Offline measurement methods also include such general corrosion measurement techniques as electrical resistance and linear polarization resistance.1 These systems operate in standalone mode, providing spot corrosion data via battery powered, field-mounted instruments often with logging capability.

Such systems are flexible in that they can be installed remotely. But this flexibility is offset by the fact that data are available only periodically and requires personnel to manually download and process the data. Furthermore, such systems often are limited by shrinking allocations for corrosion control in tightening maintenance budgets.

Once gathered, postprocessing of the corrosion data is often performed in a computerized spreadsheet. In most of these cases, the data are viewed after the corrosion has occurred and analysis cannot easily take into account process variables (e.g., temperature, pressure, flow rate, and chemical feed rate). It is the corrosion engineer’s burden to find and access this information and manually integrate it with the historical corrosion data and present the findings in an after-the-fact report with recommendations.

Online measurement

In some cases, offline linear polarization resistance (LPR) or electrical resistance (ER) measurements can be taken online. That means the corrosion measurement signal, rather than going to a local data-logging device, is channeled (often by hardwire) back to a safe area and then through the company network.

Normally, this is performed with corrosion data from multiple points going back to a standalone computer (a dedicated corrosion server or simply a corrosion engineer’s workstation). There can be substantial infrastructure costs associated with establishing this separate data channel often reaching beyond most corrosion control budgets.

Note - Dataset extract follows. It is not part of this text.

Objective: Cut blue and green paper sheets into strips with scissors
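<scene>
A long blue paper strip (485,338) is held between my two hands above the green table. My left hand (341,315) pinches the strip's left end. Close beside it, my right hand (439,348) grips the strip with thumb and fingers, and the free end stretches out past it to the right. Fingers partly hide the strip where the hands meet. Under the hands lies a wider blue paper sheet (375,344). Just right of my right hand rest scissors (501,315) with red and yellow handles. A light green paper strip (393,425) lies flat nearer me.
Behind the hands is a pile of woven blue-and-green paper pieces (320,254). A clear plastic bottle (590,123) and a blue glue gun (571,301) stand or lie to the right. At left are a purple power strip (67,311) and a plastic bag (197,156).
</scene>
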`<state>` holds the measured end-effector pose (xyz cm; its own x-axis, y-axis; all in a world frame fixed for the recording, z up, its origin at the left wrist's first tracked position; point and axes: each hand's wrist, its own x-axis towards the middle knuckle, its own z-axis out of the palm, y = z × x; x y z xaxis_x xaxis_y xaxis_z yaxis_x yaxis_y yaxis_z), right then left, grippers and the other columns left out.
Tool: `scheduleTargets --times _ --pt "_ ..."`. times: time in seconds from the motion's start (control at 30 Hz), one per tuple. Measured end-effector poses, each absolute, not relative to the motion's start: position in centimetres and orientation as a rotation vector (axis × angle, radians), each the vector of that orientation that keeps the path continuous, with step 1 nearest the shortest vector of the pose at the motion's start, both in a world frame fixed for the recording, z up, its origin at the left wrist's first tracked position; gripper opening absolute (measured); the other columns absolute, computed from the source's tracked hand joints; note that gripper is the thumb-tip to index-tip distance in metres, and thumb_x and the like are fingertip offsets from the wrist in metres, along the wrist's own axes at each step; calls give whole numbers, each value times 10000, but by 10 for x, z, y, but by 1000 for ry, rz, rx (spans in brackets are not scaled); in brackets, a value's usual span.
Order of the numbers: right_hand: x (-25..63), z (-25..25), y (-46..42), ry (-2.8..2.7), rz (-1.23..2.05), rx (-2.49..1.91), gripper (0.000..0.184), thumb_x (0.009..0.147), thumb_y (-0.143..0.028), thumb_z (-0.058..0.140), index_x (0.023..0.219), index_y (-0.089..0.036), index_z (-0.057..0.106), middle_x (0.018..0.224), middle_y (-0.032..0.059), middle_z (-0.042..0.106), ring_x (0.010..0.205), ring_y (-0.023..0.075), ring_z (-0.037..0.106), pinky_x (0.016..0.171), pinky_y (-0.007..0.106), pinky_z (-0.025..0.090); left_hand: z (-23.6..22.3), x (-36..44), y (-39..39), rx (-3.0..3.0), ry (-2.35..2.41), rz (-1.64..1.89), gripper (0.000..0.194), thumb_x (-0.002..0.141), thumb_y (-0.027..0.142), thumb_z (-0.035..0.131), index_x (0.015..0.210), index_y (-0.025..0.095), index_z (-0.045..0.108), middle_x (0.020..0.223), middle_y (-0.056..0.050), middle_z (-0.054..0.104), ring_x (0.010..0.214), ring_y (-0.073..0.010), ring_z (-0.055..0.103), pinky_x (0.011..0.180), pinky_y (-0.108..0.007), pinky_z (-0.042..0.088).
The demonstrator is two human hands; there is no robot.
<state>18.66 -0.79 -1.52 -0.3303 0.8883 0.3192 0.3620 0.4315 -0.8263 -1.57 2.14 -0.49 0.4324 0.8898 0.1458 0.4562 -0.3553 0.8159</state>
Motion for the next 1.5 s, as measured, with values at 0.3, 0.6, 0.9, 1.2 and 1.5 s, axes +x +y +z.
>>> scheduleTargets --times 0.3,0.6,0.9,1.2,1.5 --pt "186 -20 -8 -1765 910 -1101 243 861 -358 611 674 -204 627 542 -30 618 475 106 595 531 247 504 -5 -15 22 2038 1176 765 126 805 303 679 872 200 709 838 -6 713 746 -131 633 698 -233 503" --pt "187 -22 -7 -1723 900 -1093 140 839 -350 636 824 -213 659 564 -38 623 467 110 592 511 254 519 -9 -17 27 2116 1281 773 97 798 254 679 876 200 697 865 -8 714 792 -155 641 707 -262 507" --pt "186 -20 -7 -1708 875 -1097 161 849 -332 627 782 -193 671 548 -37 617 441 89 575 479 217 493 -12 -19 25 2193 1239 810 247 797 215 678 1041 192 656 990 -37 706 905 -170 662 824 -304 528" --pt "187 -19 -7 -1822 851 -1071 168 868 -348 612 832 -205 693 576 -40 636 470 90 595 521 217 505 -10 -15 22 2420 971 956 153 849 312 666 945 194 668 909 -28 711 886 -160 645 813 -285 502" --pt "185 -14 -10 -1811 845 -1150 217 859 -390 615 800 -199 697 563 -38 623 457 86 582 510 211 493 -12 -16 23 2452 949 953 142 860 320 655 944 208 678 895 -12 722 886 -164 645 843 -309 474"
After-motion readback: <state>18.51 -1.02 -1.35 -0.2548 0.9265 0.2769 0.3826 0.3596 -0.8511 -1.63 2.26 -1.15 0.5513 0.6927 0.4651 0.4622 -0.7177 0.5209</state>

For example, in some cases, the cost of hardwiring LPR or ER units in a plant environment can exceed the cost of the corrosion monitoring devices themselves by up to a factor of 10.

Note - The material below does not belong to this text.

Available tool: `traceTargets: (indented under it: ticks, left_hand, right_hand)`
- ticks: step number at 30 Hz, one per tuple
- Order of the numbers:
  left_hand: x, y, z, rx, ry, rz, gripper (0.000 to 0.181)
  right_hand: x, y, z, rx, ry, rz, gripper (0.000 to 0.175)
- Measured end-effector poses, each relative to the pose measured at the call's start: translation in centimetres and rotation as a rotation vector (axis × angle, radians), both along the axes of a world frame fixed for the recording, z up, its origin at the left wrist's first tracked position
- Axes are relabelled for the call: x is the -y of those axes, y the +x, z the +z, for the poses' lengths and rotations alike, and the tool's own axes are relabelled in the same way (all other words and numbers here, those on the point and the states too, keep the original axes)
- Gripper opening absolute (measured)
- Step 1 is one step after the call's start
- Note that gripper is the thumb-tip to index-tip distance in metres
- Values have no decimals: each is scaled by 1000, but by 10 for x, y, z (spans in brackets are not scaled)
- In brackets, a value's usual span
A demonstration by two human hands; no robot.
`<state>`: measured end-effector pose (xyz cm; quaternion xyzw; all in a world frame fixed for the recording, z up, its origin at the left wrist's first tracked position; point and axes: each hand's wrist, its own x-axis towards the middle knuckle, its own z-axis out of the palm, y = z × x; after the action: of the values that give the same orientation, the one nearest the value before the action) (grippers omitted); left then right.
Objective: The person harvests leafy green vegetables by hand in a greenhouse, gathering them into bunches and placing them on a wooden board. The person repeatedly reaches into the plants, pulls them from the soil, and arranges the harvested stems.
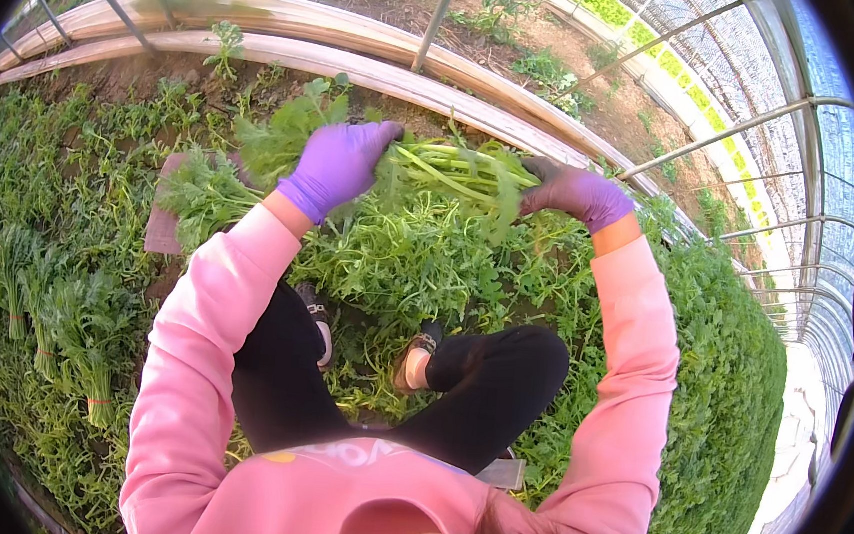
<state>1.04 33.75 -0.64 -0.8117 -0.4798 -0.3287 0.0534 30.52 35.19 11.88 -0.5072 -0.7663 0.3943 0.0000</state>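
Note:
A bunch of leafy greens with pale stems (454,165) stretches between my two gloved hands over the planted bed. My left hand (349,159), in a purple glove, grips it, with feathery leaves spreading out past the hand to the left. At the other end of the stems, my right hand (572,192) has its soiled thumb and fingers around them. Below my left hand, a loose heap of cut greens (211,193) rests on a dull mauve sheet or board (164,235), partly covered by leaves.
Tied bunches of greens with red bands (98,377) lie at left. Standing greens (719,380) fill the right side. A pale rolled sheet (352,65) runs along the bed's far edge, beside metal greenhouse poles (439,19). My bent legs (502,363) are close below the hands.

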Motion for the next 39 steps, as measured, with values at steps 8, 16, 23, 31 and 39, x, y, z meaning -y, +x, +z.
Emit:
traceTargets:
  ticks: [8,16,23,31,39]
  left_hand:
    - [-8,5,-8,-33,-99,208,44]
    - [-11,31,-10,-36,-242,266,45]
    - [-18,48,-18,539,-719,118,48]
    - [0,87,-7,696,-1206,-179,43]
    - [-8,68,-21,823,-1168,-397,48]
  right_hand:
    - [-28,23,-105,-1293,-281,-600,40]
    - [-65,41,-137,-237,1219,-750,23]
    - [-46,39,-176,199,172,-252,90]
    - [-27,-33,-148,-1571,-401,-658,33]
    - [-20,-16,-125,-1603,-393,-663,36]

Even with online systems, the data are still commonly viewed or analyzed after-the-fact and do not automatically include the ability to correlate the corrosion rate to specific process events unless this is manually done by the corrosion engineer. Such practices often result in causes only being detected after a point at which corrective action could easily have been implemented.

In one example, after viewing long-term (3-6 months) coupon data and inspection reports, a corrosion engineer realized that following a process change, about 25% of the useful life of the unit had been lost due to corrosion, resulting in a shortened maintenance schedule, repair, lost production, and reduced profits.

New technology

Modern field corrosion monitoring now includes a broad range of techniques to evaluate the degradation of metallic materials. These techniques can be divided into two distinct groups, namely those providing indications of the cumulative damage sustained (retrospective) and those providing indications of the prevailing corrosion rate (usually online and continuous).

These techniques are applicable with virtually all metallic materials and are commonly grouped as follows:

• Cumulative loss techniques. Weight loss coupon, ER, ultrasonic thickness (UT) measurement, and other nondestructive examination methods (e.g., radiography). The cumulative loss techniques will only show signs of change when sufficient corrosion has been sustained to cause a change in the bulk material properties. As such, most are used offline and do not provide real-time data, requiring measurement cycles of days to weeks.

• Corrosion rate techniques. LPR, harmonic distortion analysis (HDA), and electrochemical noise (EN). Corrosion rate techniques have a much higher resolution and a shorter response time and have been developed to provide a fast assessment of the electrochemical rate processes taking place at the metal-environment interface. Measurements using these techniques take only a few minutes.

Experience with the most commonly used online techniques such as LPR and ER indicates that they are particularly good for detecting trends in uniform corrosion rates. In this capacity, they are looked upon as “qualitative” indicators of general corrosivity. If their readings are going up, things are getting worse, and if their values are going down, things are getting better. These techniques, however, are not sensitive to, nor can they differentiate between, localized and uniform corrosion.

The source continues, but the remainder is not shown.